Evolution appears to have hijacked an existing mechanism of growth control when flies evolved halteres. Ubx directs halteres to be smaller than wings by regulating multiple points in the Dpp pathway. It is remarkable that both the amount of the growth signal and the distance it is allowed to travel have come under the control of Ubx. Crickmore and Mann note that similar changes would provide an elegant mechanism for altering organ shape and size in different species. There is already evidence that changes in the expression of Bmp4, a relative of the dpp gene, in Darwin’s finches are correlated with changes in the shape of the finches’ beaks (6).
So how general is this mechanism? Molecules such as Dpp that transmit information through a field of cells in a graded manner are called morphogens.

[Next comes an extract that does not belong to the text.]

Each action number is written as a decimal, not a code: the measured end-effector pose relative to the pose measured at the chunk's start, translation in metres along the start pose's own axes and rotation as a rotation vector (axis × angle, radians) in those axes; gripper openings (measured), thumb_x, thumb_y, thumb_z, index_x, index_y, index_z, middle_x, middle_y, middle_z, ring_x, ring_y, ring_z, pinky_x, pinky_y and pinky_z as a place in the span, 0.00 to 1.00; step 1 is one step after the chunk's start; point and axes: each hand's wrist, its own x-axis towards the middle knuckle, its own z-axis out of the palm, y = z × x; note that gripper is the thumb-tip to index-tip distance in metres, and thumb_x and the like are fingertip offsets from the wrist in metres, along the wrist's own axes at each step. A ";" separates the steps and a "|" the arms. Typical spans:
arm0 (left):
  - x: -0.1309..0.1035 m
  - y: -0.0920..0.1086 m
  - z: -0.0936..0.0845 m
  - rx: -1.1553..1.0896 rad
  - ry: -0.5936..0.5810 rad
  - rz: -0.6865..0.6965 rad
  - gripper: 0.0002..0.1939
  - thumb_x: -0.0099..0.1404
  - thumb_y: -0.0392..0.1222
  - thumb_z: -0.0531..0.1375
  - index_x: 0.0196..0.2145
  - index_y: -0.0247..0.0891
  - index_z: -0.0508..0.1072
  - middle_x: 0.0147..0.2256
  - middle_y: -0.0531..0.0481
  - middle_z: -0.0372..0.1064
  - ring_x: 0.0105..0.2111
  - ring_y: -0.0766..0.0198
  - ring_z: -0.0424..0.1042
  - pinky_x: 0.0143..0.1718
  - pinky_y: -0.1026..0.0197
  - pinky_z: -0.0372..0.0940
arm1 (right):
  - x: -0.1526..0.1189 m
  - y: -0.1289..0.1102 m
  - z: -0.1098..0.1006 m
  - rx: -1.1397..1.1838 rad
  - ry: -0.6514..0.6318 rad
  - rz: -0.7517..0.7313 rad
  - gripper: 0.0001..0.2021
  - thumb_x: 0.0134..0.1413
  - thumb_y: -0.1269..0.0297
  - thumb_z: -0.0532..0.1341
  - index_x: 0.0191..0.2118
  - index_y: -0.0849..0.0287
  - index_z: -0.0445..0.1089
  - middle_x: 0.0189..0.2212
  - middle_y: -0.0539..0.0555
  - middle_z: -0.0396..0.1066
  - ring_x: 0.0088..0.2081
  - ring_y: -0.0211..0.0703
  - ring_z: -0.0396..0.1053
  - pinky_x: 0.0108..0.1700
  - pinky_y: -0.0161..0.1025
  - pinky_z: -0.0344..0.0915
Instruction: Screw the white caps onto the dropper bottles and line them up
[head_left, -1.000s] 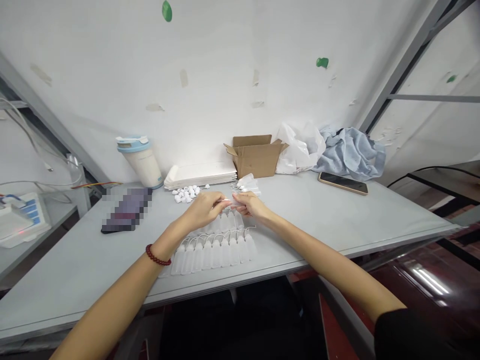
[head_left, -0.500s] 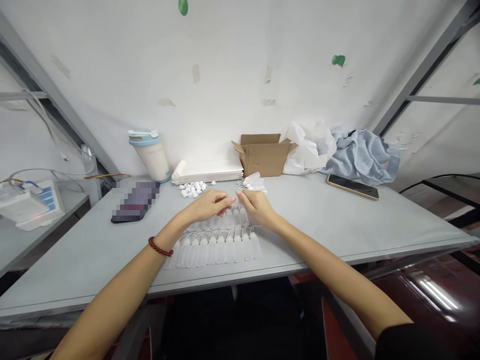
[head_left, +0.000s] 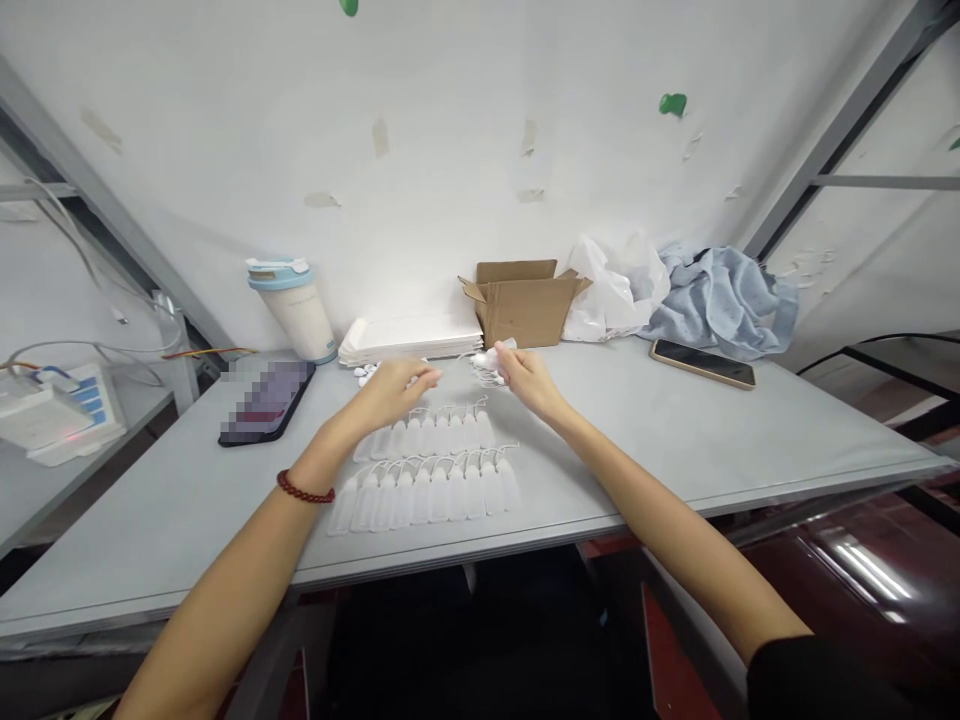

It is easy to imagine, given the data presented by Crickmore and Mann, that evolutionary alterations in the production and transport of morphogens through fields of cells could explain much of the geometric diversity observed by D’Arcy Thompson. Whether this is in fact the usual manner in which organ shape and overall shape evolve remains to be seen.
One particular difficulty is how this phenomenon scales to larger sizes. Morphogens tend to act over distances of tens of cells. It is difficult to imagine that tweaking a morphogen signal can lead to the differences between a fruit fly wing and a butterfly wing, or between a mouse and an elephant. Perhaps larger animals make larger organs by tinkering with morphogen gradients, or perhaps they generate new domains of morphogen activity. They may also have adopted an entirely different process that communicates with mechanisms controlling overall body size. There has recently been considerable progress in understanding how the insulin signaling pathway and other hormones (7, 8) control body size in animals, but there is as yet little clarity about how morphogens and hormones intersect. It is nonetheless clear from the work of Crickmore and Mann that modification of the production and transport of morphogens may provide evolution with at least one powerful and flexible tool for altering organism shape.